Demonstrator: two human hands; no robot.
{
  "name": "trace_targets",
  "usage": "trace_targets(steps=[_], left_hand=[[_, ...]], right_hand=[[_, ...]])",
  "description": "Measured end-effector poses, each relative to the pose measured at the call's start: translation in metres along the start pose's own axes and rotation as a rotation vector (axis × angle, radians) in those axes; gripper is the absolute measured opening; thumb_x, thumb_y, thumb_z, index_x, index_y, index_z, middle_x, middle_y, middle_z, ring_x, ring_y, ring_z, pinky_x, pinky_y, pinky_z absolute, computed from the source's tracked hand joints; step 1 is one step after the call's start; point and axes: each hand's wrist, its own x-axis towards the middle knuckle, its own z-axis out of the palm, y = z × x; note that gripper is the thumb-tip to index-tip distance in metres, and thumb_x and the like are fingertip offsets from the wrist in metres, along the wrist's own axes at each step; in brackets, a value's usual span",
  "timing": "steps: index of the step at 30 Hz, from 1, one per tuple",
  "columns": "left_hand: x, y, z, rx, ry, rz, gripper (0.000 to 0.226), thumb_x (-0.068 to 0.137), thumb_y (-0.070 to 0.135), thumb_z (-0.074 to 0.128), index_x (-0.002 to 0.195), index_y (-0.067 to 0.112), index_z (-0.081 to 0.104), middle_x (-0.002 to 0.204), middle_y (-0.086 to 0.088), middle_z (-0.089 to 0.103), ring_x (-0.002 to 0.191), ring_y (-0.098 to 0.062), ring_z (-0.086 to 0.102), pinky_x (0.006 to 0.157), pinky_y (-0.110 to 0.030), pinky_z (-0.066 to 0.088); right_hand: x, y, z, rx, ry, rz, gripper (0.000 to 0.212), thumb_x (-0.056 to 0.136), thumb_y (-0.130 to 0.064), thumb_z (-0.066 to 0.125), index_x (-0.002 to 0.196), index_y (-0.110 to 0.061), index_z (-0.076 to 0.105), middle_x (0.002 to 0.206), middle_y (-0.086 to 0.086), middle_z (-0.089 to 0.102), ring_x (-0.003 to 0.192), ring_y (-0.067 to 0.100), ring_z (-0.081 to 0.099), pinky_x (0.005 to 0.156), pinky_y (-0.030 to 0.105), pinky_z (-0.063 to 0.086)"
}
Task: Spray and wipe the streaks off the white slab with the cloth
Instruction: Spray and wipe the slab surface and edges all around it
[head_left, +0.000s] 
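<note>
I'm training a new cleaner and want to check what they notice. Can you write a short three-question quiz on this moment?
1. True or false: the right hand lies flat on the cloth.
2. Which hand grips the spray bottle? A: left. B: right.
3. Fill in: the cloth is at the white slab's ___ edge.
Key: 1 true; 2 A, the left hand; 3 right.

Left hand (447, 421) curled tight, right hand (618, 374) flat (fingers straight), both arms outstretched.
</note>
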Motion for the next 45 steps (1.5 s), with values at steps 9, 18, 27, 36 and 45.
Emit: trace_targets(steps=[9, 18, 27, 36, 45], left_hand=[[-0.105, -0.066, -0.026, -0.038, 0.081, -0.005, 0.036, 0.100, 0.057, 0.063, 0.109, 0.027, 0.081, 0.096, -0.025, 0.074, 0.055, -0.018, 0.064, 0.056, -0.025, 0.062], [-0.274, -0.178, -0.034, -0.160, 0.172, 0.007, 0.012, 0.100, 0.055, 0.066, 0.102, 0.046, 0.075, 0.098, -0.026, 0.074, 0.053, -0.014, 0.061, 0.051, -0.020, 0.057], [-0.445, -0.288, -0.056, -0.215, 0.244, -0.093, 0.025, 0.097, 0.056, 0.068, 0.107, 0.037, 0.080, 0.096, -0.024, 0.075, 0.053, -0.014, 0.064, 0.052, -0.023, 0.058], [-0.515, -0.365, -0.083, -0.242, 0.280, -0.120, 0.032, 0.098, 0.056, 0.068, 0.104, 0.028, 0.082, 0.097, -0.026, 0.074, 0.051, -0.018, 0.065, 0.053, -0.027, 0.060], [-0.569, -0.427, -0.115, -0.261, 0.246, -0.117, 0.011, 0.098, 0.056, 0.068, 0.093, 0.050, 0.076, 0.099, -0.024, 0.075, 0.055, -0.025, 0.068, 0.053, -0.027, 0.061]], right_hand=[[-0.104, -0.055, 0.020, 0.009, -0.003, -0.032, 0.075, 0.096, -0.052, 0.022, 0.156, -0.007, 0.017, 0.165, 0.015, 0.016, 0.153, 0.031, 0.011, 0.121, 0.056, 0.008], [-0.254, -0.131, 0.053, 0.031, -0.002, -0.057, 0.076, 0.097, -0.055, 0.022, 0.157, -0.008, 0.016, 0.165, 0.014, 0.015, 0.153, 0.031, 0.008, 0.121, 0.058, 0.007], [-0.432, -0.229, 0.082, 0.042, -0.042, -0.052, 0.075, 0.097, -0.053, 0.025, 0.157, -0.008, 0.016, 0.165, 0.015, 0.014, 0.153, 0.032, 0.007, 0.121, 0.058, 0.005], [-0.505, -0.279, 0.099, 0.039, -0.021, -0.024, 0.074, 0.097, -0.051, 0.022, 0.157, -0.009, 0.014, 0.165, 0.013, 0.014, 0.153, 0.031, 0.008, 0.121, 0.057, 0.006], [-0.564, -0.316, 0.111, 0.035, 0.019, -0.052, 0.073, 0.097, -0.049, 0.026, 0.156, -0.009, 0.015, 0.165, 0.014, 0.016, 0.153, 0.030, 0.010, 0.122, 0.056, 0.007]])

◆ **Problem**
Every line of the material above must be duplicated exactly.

◆ **Task answer**
Demonstrator: two human hands; no robot.
{
  "name": "trace_targets",
  "usage": "trace_targets(steps=[_], left_hand=[[_, ...]], right_hand=[[_, ...]])",
  "description": "Measured end-effector poses, each relative to the pose measured at the call's start: translation in metres along the start pose's own axes and rotation as a rotation vector (axis × angle, radians) in those axes; gripper is the absolute measured opening; thumb_x, thumb_y, thumb_z, index_x, index_y, index_z, middle_x, middle_y, middle_z, ring_x, ring_y, ring_z, pinky_x, pinky_y, pinky_z absolute, computed from the source's tracked hand joints; step 1 is one step after the call's start; point and axes: each hand's wrist, its own x-axis towards the middle knuckle, its own z-axis out of the palm, y = z × x; note that gripper is the thumb-tip to index-tip distance in metres, and thumb_x and the like are fingertip offsets from the wrist in metres, along the wrist's own axes at each step; in brackets, a value's usual span",
  "timing": "steps: index of the step at 30 Hz, from 1, one per tuple",
  "columns": "left_hand: x, y, z, rx, ry, rz, gripper (0.000 to 0.226), thumb_x (-0.068 to 0.137), thumb_y (-0.070 to 0.135), thumb_z (-0.074 to 0.128), index_x (-0.002 to 0.195), index_y (-0.067 to 0.112), index_z (-0.081 to 0.104), middle_x (-0.002 to 0.204), middle_y (-0.086 to 0.088), middle_z (-0.089 to 0.103), ring_x (-0.002 to 0.191), ring_y (-0.098 to 0.062), ring_z (-0.086 to 0.102), pinky_x (0.006 to 0.157), pinky_y (-0.110 to 0.030), pinky_z (-0.066 to 0.088); right_hand: x, y, z, rx, ry, rz, gripper (0.000 to 0.212), thumb_x (-0.056 to 0.136), thumb_y (-0.130 to 0.064), thumb_z (-0.066 to 0.125), index_x (-0.002 to 0.196), index_y (-0.110 to 0.061), index_z (-0.076 to 0.105), middle_x (0.002 to 0.206), middle_y (-0.086 to 0.086), middle_z (-0.089 to 0.102), ring_x (-0.003 to 0.192), ring_y (-0.067 to 0.100), ring_z (-0.081 to 0.099), pinky_x (0.005 to 0.156), pinky_y (-0.030 to 0.105), pinky_z (-0.063 to 0.086)"
}
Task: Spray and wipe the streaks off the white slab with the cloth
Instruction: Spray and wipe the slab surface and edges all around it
[head_left, +0.000s] 
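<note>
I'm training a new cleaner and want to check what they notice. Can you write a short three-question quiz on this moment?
1. True or false: the right hand lies flat on the cloth.
2. Which hand grips the spray bottle? A: left. B: right.
3. Fill in: the cloth is at the white slab's ___ edge.
Key: 1 true; 2 A, the left hand; 3 right.

Left hand (447, 421) curled tight, right hand (618, 374) flat (fingers straight), both arms outstretched.
</note>
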Motion for the next 45 steps (1.5 s), with values at steps 9, 18, 27, 36 and 45.
Emit: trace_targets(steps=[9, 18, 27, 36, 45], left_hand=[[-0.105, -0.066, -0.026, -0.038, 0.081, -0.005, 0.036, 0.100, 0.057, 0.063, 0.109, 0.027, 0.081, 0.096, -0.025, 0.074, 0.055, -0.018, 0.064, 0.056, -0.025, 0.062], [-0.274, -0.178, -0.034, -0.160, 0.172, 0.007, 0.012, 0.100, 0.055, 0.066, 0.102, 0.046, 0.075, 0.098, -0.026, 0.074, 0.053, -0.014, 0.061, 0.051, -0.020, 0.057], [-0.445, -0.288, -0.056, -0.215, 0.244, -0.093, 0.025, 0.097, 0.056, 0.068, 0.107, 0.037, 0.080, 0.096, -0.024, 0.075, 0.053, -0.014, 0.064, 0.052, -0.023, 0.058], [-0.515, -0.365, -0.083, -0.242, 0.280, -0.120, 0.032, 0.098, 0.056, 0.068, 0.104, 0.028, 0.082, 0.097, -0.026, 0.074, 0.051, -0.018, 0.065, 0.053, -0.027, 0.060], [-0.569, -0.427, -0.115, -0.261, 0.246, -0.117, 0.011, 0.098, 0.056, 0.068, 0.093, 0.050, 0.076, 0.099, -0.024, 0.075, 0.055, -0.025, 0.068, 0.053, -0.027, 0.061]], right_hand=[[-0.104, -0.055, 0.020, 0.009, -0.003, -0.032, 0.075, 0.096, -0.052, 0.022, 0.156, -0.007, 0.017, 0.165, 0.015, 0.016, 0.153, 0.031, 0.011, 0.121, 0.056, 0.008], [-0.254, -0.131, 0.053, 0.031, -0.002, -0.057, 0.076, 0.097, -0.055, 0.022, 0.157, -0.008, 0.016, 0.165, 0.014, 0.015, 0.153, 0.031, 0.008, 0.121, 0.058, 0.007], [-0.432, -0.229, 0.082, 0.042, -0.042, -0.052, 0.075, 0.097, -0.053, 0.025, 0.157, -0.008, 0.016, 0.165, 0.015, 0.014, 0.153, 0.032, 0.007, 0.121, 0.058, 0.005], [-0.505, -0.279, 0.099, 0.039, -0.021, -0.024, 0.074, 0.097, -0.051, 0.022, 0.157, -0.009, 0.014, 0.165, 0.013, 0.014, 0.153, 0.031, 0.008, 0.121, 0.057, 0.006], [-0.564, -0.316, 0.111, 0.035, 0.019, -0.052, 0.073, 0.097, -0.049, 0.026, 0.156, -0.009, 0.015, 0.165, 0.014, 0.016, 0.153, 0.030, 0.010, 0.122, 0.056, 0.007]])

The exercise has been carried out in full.